Behavioural Economics is a rapidly expanding field and everyday new research is being developed in academia, tested and implemented by practitioners in financial organisation, development agencies, government ‘nudge’ units and more. This interview is part of a series interviewing prominent people in the field. And in today's interview the answers are provided by Joshua Greene. Joshua an American experimental psychologist, neuroscientist, and philosopher. He is a Professor of Psychology at Harvard University. Most of his research and writing has been concerned with moral judgment and decision-making. His recent research focuses on fundamental issues in cognitive science. However, his background is in philosophy, having studied a bachelor's degree in philosophy from Harvard, followed by a Ph.D. in philosophy at Princeton University. If this combination tickles your fancy, Joshua has also written "Moral Tribes: Emotion, Reason, and the Gap Between Us and Them." Let's hear it from Joshua!


 

Who or what got you into Behavioural Science?

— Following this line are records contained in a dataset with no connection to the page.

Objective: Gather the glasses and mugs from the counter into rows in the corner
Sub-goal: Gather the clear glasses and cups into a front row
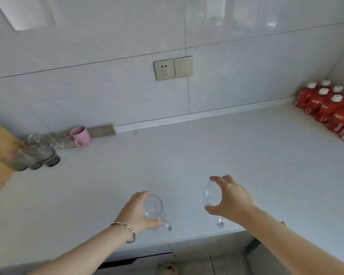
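White counter [187,155] — mostly bare; red bottles' [330,108] writing unreadable. Near its front edge, left hand [136,212] grips one clear glass [153,205], right hand [231,199] another [212,193].

Bare counter [167,155] lies open between the corner glasses [38,153] and red bottles [332,108].
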`<act>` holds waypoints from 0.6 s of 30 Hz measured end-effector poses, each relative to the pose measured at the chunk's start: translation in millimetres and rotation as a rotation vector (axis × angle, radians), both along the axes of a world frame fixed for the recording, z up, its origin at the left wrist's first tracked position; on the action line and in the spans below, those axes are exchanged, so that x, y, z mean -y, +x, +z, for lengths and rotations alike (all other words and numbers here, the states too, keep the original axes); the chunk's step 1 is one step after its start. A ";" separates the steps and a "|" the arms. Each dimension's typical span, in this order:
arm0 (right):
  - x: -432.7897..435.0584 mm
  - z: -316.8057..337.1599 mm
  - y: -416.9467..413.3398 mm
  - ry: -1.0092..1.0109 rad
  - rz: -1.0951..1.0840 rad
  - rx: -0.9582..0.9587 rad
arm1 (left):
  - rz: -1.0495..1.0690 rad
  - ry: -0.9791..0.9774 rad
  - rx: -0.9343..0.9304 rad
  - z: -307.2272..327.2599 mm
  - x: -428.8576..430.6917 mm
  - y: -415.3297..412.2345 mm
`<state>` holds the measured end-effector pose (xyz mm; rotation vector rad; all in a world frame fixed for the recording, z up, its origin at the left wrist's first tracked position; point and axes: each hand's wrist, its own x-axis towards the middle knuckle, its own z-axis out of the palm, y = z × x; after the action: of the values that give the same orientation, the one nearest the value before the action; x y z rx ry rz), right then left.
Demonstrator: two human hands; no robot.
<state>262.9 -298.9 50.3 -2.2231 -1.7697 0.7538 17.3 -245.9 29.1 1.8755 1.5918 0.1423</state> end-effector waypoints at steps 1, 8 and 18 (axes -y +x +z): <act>-9.1 0.4 -18.7 -0.002 0.041 0.002 | 0.036 0.007 -0.002 0.0 -1.2 -20.7; -90.9 -4.4 -157.7 -0.048 0.273 0.026 | 0.295 0.055 0.001 -7.6 -36.2 -160.4; -236.2 -25.0 -347.7 -0.054 0.272 0.004 | 0.245 0.006 -0.083 -20.0 -178.0 -347.6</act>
<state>-84.9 -62.7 25.3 -2.0400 -2.1042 0.8594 -330.3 -67.9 9.1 1.7042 1.8768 0.1776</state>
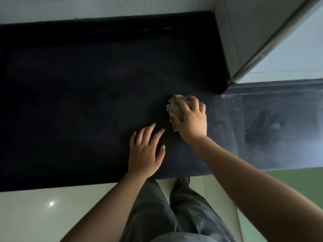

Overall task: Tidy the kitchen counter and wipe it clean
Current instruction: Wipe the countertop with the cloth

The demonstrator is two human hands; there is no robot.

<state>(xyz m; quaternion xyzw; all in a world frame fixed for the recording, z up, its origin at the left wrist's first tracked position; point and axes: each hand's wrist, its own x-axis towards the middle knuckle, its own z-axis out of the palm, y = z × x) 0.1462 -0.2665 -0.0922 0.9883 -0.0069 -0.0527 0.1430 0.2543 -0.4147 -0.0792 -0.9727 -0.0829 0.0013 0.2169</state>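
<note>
The right hand (189,117) clamps a crumpled cloth (174,106) against the dark counter (78,93) — pressure likely aids wiping. The left hand (146,151) rests flat, fingers spread, near the front edge — probably bracing the person. No labels or writing are legible.

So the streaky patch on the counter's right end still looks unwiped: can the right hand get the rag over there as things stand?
Probably yes. The right hand already presses the rag on the counter, and the smeared patch lies just to its right with nothing between them.
</note>
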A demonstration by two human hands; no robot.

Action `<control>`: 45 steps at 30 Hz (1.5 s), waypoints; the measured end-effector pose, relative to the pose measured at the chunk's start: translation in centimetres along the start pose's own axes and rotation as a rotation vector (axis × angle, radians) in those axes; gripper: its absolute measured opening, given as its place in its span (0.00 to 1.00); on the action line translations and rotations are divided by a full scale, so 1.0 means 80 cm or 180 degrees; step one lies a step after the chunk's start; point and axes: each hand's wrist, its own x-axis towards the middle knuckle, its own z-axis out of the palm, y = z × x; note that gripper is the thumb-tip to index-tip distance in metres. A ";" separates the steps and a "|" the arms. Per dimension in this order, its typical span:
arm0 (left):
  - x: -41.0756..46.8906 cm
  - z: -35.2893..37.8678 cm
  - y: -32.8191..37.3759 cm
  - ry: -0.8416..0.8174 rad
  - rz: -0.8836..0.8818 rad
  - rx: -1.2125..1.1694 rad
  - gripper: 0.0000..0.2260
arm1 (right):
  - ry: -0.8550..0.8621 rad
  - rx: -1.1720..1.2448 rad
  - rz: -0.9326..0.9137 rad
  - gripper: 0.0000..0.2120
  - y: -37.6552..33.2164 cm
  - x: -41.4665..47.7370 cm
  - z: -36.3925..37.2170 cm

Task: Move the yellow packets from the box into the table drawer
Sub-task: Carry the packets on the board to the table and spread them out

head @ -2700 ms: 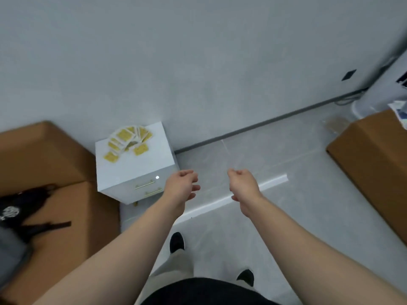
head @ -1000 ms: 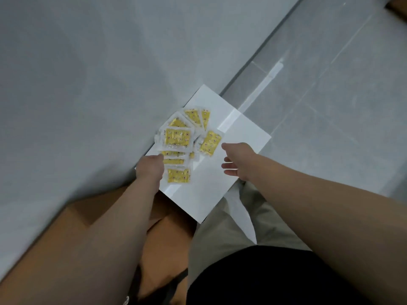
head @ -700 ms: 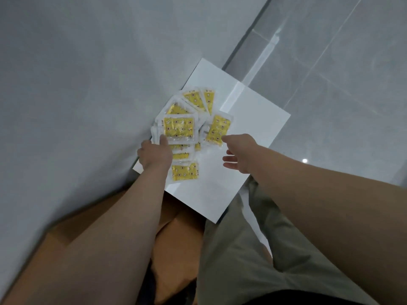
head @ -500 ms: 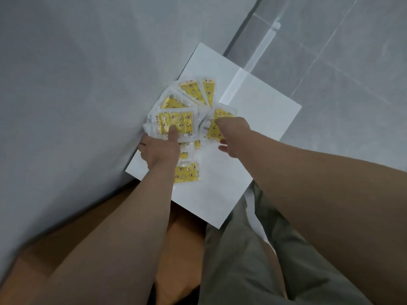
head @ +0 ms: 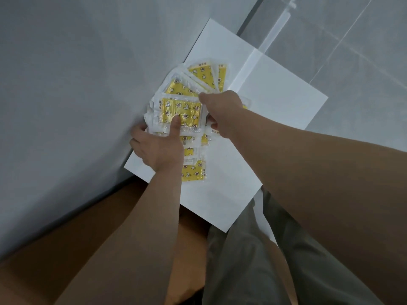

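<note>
our left hand (head: 157,148) pinches and our right hand (head: 222,113) cups the yellow packets (head: 180,113) heaped on the white counter (head: 275,102); they look light, floppy and slippery, best squeezed together from both edges.

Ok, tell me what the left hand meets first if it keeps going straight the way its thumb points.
The left hand already touches the top yellow star-and-moon packet; further along, likely more fanned packets.

Grey wall (head: 77,84), grey tiled floor (head: 363,62)
</note>
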 end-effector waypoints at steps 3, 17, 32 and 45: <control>0.003 0.004 -0.003 0.0000 -0.0107 -0.0176 0.39 | -0.0147 0.0294 0.0160 0.07 -0.002 -0.004 -0.006; 0.010 0.000 -0.013 -0.0031 0.0058 -0.0344 0.29 | -0.0214 0.0468 -0.0088 0.14 0.002 -0.007 -0.013; 0.010 -0.009 -0.018 -0.0186 -0.0035 -0.0468 0.16 | 0.0080 0.0309 -0.0261 0.07 0.044 -0.023 -0.037; -0.038 -0.070 0.029 -0.0229 0.0309 -0.0192 0.18 | 0.0336 -0.0257 -0.0347 0.13 0.059 -0.103 -0.098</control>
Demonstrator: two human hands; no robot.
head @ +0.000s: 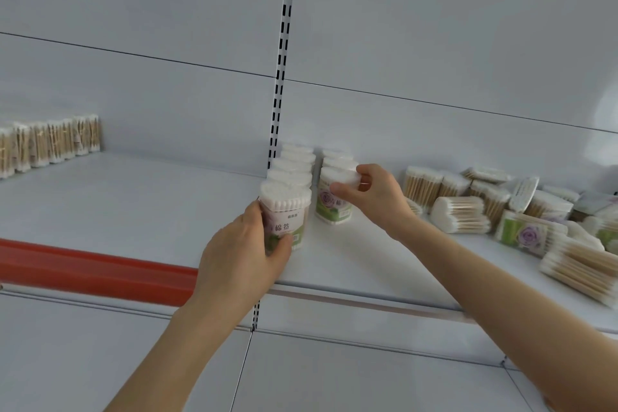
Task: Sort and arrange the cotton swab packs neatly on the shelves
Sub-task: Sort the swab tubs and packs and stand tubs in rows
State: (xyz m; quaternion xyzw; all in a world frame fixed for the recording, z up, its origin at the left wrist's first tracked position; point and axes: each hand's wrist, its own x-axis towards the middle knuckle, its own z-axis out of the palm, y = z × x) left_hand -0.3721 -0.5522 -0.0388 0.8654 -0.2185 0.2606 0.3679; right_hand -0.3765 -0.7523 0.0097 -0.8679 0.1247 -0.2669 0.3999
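Observation:
Two rows of upright heart-shaped cotton swab packs stand on the white shelf [140, 197] beside the slotted upright. My left hand [244, 254] grips the front pack of the left row [290, 211], thumb on its front label. My right hand [371, 194] pinches the top of the front pack of the right row [334, 204], which has a green and purple flower label. Behind each front pack, more packs [294, 160] line up toward the back panel.
A loose heap of swab packs [501, 211] lies tumbled on the shelf to the right. A neat row of wooden-stick swab packs [50, 144] stands at far left. A red price strip [93, 269] runs along the left shelf edge. A lower shelf [334, 378] sits below.

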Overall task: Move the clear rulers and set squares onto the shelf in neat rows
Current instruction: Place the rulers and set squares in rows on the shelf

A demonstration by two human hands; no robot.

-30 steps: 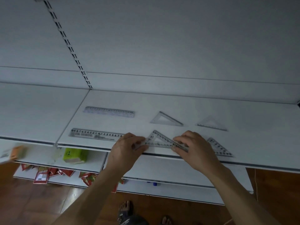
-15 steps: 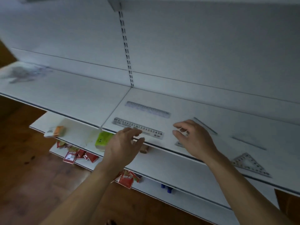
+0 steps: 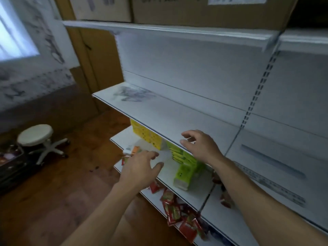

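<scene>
Two clear rulers lie on the white shelf (image 3: 177, 119) at the right: the far ruler (image 3: 271, 159) and the near ruler (image 3: 269, 185), both blurred. The set squares are out of view to the right. My left hand (image 3: 142, 167) hovers empty in front of the lower shelf with its fingers spread. Over the front edge of the white shelf my right hand (image 3: 200, 144) is held open, with nothing in it. Both hands are well to the left of the rulers.
Yellow and green boxes (image 3: 184, 167) and small packs stand on the lower shelf (image 3: 200, 190). Red packets (image 3: 181, 215) fill the shelf below that. Cardboard boxes (image 3: 204, 9) sit on the top shelf. A white stool (image 3: 38, 137) and a dark crate (image 3: 8, 160) stand on the wooden floor at left.
Both hands have let go of the set square and come off the shelf. My view has swung far to the left, so the set squares have left the frame.
</scene>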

I got interested in moral philosophy in 7th grade when I started doing debate. I did a kind of debate called "Lincoln-Douglas Debate" which is focused on policy-relevant moral questions, often about tradeoffs between individual rights and the greater good (e.g. privacy vs. national security). In thinking through these questions as a debater, I tried to formulate my own philosophy. I have pragmatic inclinations, and I found myself drawn toward utilitarianism, according to which the best action or policy is the one that maximizes overall happiness. But then I was stumped by dilemmas such as the "transplant dilemma": Is it ok to kill one person if that person's organs can be used to save the lives of several others? I also wondered, a la Peter Singer, whether I and others like me could justify spending money on luxuries when some people are desperately in need of basic necessities for survival. I wondered about the psychology behind these judgments, and in my first year of college I started working with Jonathan Baron on precisely these sorts of questions. I ended up changing schools and becoming a philosophy major, but I continued to think about the cognitive mechanisms behind our moral judgments and the ways in which they may be faulty. In particular, I was struck by the Trolley Problem as a "fruit fly" for understanding the apparent contradictions in our moral thinking (and feeling). Later, while I was getting my PhD in philosophy, I met up with Jonathan Cohen, and together we tested some ideas about how moral dilemmas might arise out competing processes dependent on different systems in the brain. And that led to my main line of research on the cognitive and neural underpinnings of moral judgment.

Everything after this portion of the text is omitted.